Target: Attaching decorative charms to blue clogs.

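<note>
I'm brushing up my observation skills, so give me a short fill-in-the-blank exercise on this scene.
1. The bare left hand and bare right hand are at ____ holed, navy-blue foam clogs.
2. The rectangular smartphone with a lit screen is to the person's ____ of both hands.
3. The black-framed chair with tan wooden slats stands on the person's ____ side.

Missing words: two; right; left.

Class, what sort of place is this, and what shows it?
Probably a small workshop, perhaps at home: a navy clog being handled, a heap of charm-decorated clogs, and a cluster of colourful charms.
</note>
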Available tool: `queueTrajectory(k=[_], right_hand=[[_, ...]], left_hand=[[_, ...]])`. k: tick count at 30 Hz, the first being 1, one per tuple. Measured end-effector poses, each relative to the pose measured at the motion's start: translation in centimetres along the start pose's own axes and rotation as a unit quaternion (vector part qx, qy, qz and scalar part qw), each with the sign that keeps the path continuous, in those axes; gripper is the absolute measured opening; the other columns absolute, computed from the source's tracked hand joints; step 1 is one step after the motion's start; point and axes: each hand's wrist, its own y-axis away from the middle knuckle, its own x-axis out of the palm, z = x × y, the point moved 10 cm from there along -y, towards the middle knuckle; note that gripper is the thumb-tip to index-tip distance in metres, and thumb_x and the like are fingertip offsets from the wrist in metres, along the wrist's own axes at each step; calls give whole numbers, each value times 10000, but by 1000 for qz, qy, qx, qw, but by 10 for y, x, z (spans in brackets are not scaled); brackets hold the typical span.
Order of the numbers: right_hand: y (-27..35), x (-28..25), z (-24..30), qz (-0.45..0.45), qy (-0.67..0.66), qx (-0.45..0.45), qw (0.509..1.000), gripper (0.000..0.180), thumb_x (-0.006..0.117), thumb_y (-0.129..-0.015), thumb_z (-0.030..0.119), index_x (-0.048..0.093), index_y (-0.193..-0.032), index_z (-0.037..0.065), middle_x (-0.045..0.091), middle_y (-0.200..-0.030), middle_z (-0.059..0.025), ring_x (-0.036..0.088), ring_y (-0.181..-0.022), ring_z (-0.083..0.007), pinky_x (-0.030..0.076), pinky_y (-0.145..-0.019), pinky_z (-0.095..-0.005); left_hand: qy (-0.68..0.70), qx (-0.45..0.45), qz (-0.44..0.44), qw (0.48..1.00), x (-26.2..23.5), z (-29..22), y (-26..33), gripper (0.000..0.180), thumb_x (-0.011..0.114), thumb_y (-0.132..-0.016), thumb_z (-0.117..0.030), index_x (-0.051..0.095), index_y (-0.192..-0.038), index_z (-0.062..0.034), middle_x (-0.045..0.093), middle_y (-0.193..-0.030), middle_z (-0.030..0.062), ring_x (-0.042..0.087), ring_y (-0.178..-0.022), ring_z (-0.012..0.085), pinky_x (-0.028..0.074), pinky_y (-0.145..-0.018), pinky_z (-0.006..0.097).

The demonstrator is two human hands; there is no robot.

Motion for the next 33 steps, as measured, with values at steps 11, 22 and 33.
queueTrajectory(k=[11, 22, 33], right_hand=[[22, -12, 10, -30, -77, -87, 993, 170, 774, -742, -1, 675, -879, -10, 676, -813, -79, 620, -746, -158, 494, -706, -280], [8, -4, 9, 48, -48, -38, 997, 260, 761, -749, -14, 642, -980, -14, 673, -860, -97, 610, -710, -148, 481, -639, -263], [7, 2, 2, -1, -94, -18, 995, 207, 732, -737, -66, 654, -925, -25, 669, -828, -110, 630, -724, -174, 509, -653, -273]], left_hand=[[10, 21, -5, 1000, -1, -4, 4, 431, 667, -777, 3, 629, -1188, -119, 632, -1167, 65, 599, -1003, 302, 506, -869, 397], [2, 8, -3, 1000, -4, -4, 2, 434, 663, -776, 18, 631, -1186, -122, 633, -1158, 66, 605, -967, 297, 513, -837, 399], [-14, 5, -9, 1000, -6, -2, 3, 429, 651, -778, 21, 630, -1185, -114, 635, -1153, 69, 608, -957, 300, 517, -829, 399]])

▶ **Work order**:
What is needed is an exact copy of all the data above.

▶ **Solution for this exercise**:
Target: Attaching decorative charms to blue clogs.

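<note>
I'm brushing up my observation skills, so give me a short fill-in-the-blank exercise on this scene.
1. The bare left hand and bare right hand are at ____ holed, navy-blue foam clogs.
2. The rectangular smartphone with a lit screen is to the person's ____ of both hands.
3. The black-framed chair with tan wooden slats stands on the person's ____ side.

Missing words: two; right; left.

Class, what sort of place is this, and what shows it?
Probably a small workshop, perhaps at home: a navy clog being handled, a heap of charm-decorated clogs, and a cluster of colourful charms.
</note>
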Available tool: `queueTrajectory(k=[_], right_hand=[[_, ...]], left_hand=[[_, ...]])`. k: tick count at 30 Hz, the first being 1, one per tuple. Measured end-effector poses, each relative to the pose measured at the motion's start: translation in centimetres along the start pose's own axes and rotation as a unit quaternion (vector part qx, qy, qz and scalar part qw), each with the sign that keeps the path continuous, in those axes; gripper is the absolute measured opening; the other columns absolute, computed from the source's tracked hand joints; step 1 is one step after the motion's start; point and axes: each hand's wrist, its own y-axis away from the middle knuckle, its own x-axis out of the palm, z = x × y, the point moved 10 cm from there along -y, towards the middle knuckle; note that gripper is the thumb-tip to index-tip distance in metres, and thumb_x and the like are fingertip offsets from the wrist in metres, along the wrist's own axes at each step; calls give whole numbers, each value times 10000, but by 1000 for qz, qy, qx, qw, but by 10 for y, x, z (spans in brackets are not scaled); brackets hold the typical span.
Order of the numbers: right_hand: y (-27..35), x (-28..25), z (-24..30), qz (-0.45..0.45), qy (-0.67..0.66), qx (-0.45..0.45), qw (0.509..1.000), gripper (0.000..0.180), thumb_x (-0.006..0.117), thumb_y (-0.129..-0.015), thumb_z (-0.030..0.119), index_x (-0.048..0.093), index_y (-0.193..-0.032), index_z (-0.037..0.065), middle_x (-0.045..0.091), middle_y (-0.200..-0.030), middle_z (-0.059..0.025), ring_x (-0.036..0.088), ring_y (-0.181..-0.022), ring_z (-0.083..0.007), pinky_x (-0.030..0.076), pinky_y (-0.145..-0.019), pinky_z (-0.095..-0.005); left_hand: qy (-0.68..0.70), qx (-0.45..0.45), qz (-0.44..0.44), qw (0.48..1.00), x (-26.2..23.5), z (-29..22), y (-26..33), gripper (0.000..0.180), thumb_x (-0.011..0.114), thumb_y (-0.132..-0.016), thumb_z (-0.117..0.030), index_x (-0.051..0.095), index_y (-0.192..-0.038), index_z (-0.062..0.034), middle_x (-0.045..0.093), middle_y (-0.193..-0.030), middle_z (-0.030..0.062), ring_x (-0.042..0.087), ring_y (-0.178..-0.022), ring_z (-0.012..0.085), pinky_x (-0.028..0.074), pinky_y (-0.145..-0.018), pinky_z (-0.006..0.097).

The demonstrator is two human hands; there is no robot.

Motion for the next 33 steps, as measured, with values at steps 11, 22 and 33.
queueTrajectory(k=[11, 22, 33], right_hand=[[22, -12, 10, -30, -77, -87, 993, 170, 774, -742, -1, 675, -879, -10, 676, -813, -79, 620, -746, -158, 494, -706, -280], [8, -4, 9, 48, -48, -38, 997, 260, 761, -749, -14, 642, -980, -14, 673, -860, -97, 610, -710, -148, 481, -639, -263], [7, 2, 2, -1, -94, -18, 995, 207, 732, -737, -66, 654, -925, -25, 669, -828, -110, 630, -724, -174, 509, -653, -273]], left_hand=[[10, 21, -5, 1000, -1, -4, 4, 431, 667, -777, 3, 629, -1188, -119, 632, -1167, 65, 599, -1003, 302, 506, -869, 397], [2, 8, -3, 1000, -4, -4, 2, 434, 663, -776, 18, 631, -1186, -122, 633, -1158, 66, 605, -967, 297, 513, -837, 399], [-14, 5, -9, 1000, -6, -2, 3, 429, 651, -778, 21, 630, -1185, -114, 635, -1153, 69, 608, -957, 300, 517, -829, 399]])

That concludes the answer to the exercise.